[[ Extracted records open ]]

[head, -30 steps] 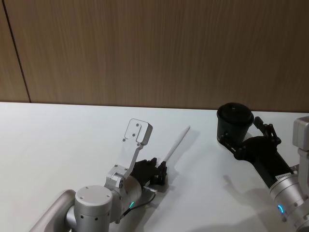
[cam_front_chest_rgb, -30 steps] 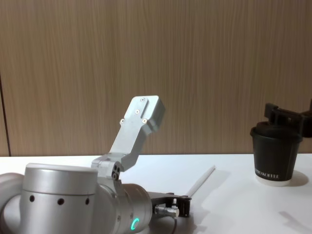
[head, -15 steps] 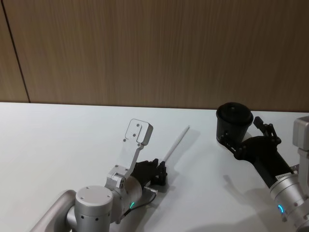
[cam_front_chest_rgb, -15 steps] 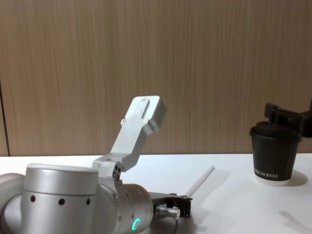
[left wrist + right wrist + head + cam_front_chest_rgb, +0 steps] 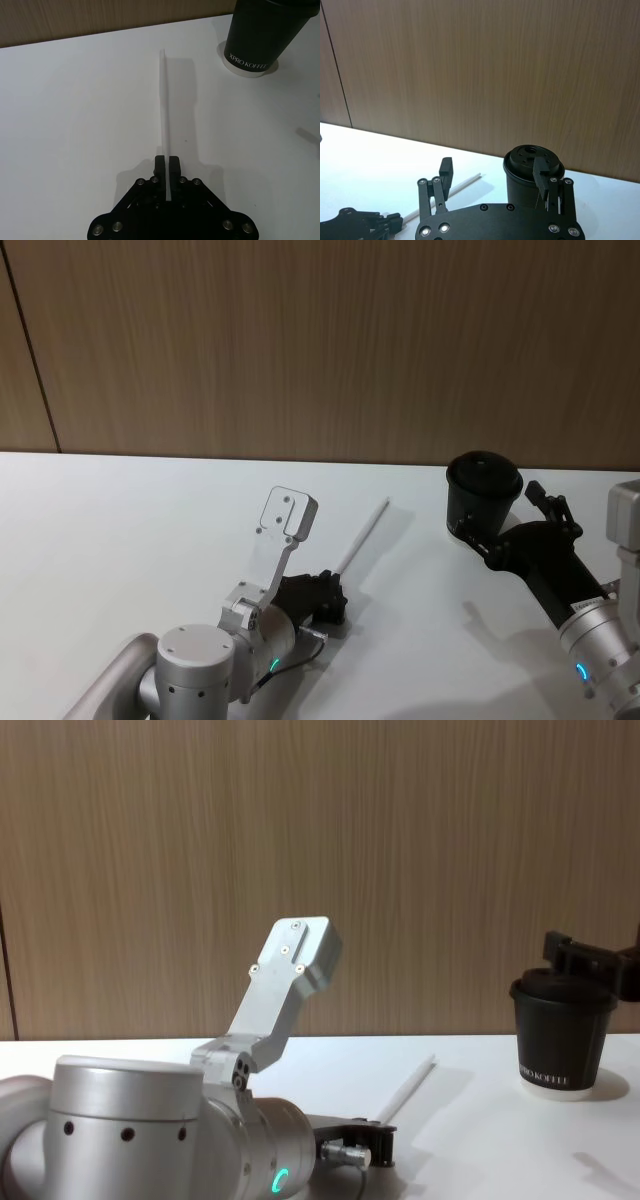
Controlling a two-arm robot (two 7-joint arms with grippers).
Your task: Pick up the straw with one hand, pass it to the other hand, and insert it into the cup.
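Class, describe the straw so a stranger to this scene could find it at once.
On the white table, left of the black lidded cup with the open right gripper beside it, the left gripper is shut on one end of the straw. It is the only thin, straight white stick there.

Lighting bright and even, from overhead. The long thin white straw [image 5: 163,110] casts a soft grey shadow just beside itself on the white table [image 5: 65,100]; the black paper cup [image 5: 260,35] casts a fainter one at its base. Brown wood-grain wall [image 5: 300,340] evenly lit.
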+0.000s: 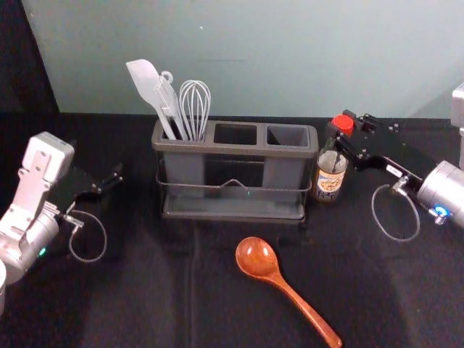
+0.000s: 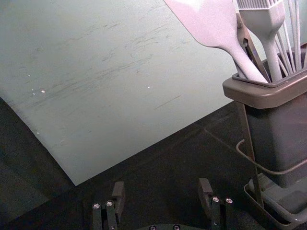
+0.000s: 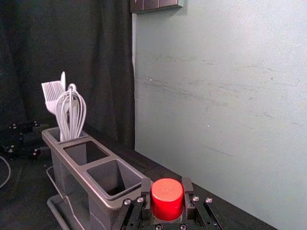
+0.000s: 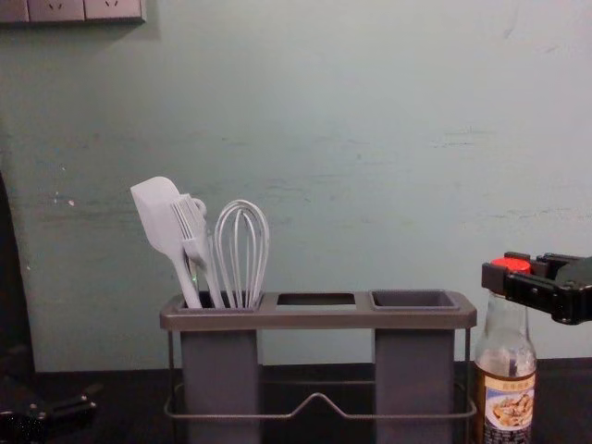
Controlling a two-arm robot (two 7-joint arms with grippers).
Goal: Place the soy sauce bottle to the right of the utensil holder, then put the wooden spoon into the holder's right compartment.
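Observation:
The soy sauce bottle stands upright just right of the utensil holder. At its red cap is my right gripper; in the right wrist view the gripper has a finger against each side of the cap. The chest view shows the bottle close beside the holder's right end. The holder's right compartment is empty. The wooden spoon lies in front of the holder, bowl toward it. My left gripper is left of the holder; its wrist view shows the gripper open and empty.
A white spatula, a brush and a whisk stand in the holder's left compartment. Behind the black-covered table rises a pale wall. Cable loops hang by both grippers.

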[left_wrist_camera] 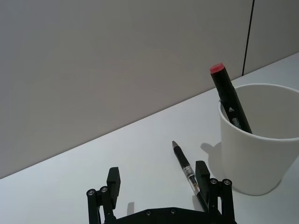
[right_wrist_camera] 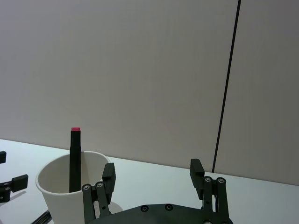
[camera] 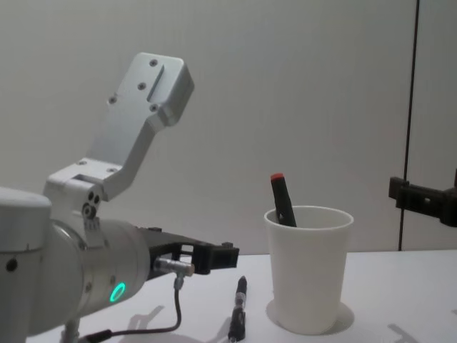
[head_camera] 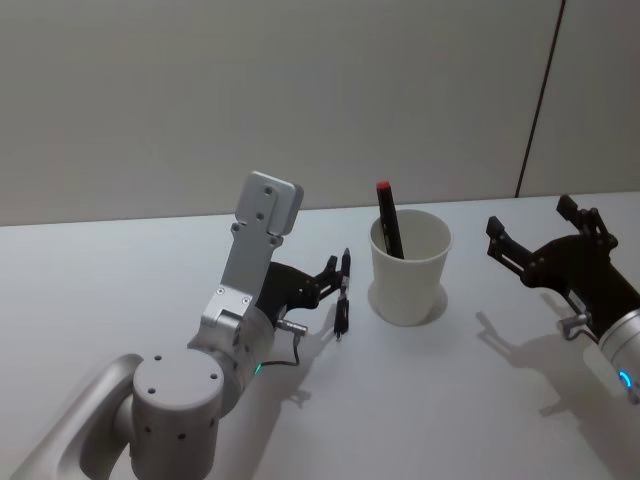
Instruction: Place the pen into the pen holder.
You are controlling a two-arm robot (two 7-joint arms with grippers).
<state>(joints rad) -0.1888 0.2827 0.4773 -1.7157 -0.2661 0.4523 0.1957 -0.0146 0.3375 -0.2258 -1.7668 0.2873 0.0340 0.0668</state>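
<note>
The white desk (head_camera: pixel 120 290) ran back to a plain wall. The left arm (head_camera: pixel 230 330) reached forward over the desk from the robot's left. Its left hand (left_wrist_camera: pixel 157 173) was low above the surface, just left of the cup, with its fingers well apart and clamped on nothing. The right hand (head_camera: pixel 530 220) was held above the desk to the right of the cup and apart from it. Its fingers were likewise spread wide and empty. The cup (head_camera: pixel 410 285), white paper with a rolled rim, stood upright on the desk between the two hands. A black marker (head_camera: pixel 390 220) with a red cap stood inside it, leaning on the far left part of the rim with its capped end above the rim. The pen (left_wrist_camera: pixel 185 168), slim and black with a clear section, lay on the desk outside the cup, just to its left. It lay inside the left hand's spread, close along the finger nearer the cup, its tip toward the wall. Contact between pen and that finger could not be determined.
</note>
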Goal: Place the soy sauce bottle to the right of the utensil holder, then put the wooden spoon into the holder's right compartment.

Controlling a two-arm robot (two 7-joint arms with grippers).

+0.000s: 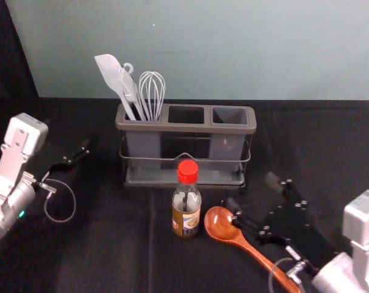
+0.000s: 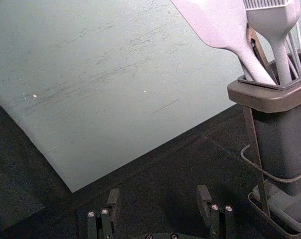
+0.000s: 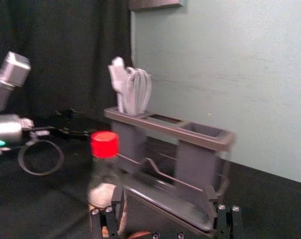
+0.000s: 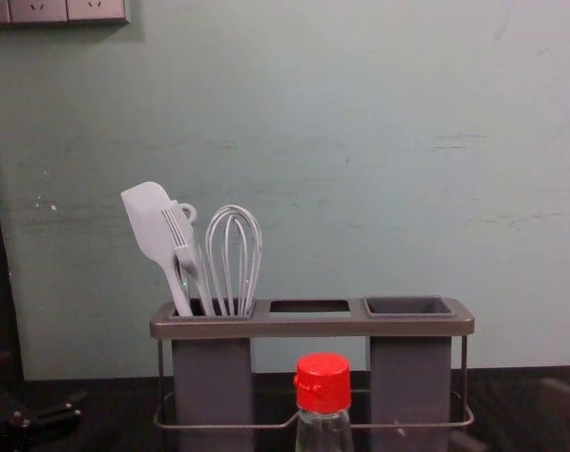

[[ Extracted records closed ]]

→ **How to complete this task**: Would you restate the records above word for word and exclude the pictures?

→ **Result**:
[head, -30 steps] 
[cam_front_chest_rgb, -30 steps] 
[head, -15 steps] 
[cam_front_chest_rgb, -15 steps] 
[left wrist + right wrist + head + cam_front_chest_rgb, +0 steps] 
Controlling a two-arm robot (two 7-joint arms with grippers).
Your task: Pick up the straw with one hand, pass it to the other hand, and insert it into the cup.
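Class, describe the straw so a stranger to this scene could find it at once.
On the white table, left of the black lidded cup with the open right gripper beside it, the left gripper is shut on one end of the straw. It is the only thin, straight white stick there.

Lighting bright and even, from overhead. The long thin white straw [image 5: 163,110] casts a soft grey shadow just beside itself on the white table [image 5: 65,100]; the black paper cup [image 5: 260,35] casts a fainter one at its base. Brown wood-grain wall [image 5: 300,340] evenly lit.
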+0.000s: 
+0.000s: 
+0.000s: 
+0.000s: 
Controlling a two-arm robot (two 7-joint arms with grippers).
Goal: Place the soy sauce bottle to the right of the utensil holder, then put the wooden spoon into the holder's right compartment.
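Observation:
The soy sauce bottle stands upright just right of the utensil holder. At its red cap is my right gripper; in the right wrist view the gripper has a finger against each side of the cap. The chest view shows the bottle close beside the holder's right end. The holder's right compartment is empty. The wooden spoon lies in front of the holder, bowl toward it. My left gripper is left of the holder; its wrist view shows the gripper open and empty.
A white spatula, a brush and a whisk stand in the holder's left compartment. Behind the black-covered table rises a pale wall. Cable loops hang by both grippers.
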
[left_wrist_camera] 
[right_wrist_camera] 
[camera] 
[head_camera] 
Instruction: Place the pen into the pen holder.
You are controlling a two-arm robot (two 7-joint arms with grippers).
<state>(joints rad) -0.1888 0.2827 0.4773 -1.7157 -0.2661 0.4523 0.1957 -0.0146 0.3375 -0.2258 -1.7668 0.2873 0.0340 0.0668</state>
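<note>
The white desk (head_camera: pixel 120 290) ran back to a plain wall. The left arm (head_camera: pixel 230 330) reached forward over the desk from the robot's left. Its left hand (left_wrist_camera: pixel 157 173) was low above the surface, just left of the cup, with its fingers well apart and clamped on nothing. The right hand (head_camera: pixel 530 220) was held above the desk to the right of the cup and apart from it. Its fingers were likewise spread wide and empty. The cup (head_camera: pixel 410 285), white paper with a rolled rim, stood upright on the desk between the two hands. A black marker (head_camera: pixel 390 220) with a red cap stood inside it, leaning on the far left part of the rim with its capped end above the rim. The pen (left_wrist_camera: pixel 185 168), slim and black with a clear section, lay on the desk outside the cup, just to its left. It lay inside the left hand's spread, close along the finger nearer the cup, its tip toward the wall. Contact between pen and that finger could not be determined.
</note>
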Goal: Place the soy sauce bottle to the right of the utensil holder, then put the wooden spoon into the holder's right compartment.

Controlling a two-arm robot (two 7-joint arms with grippers).

+0.000s: 
+0.000s: 
+0.000s: 
+0.000s: 

That concludes the response.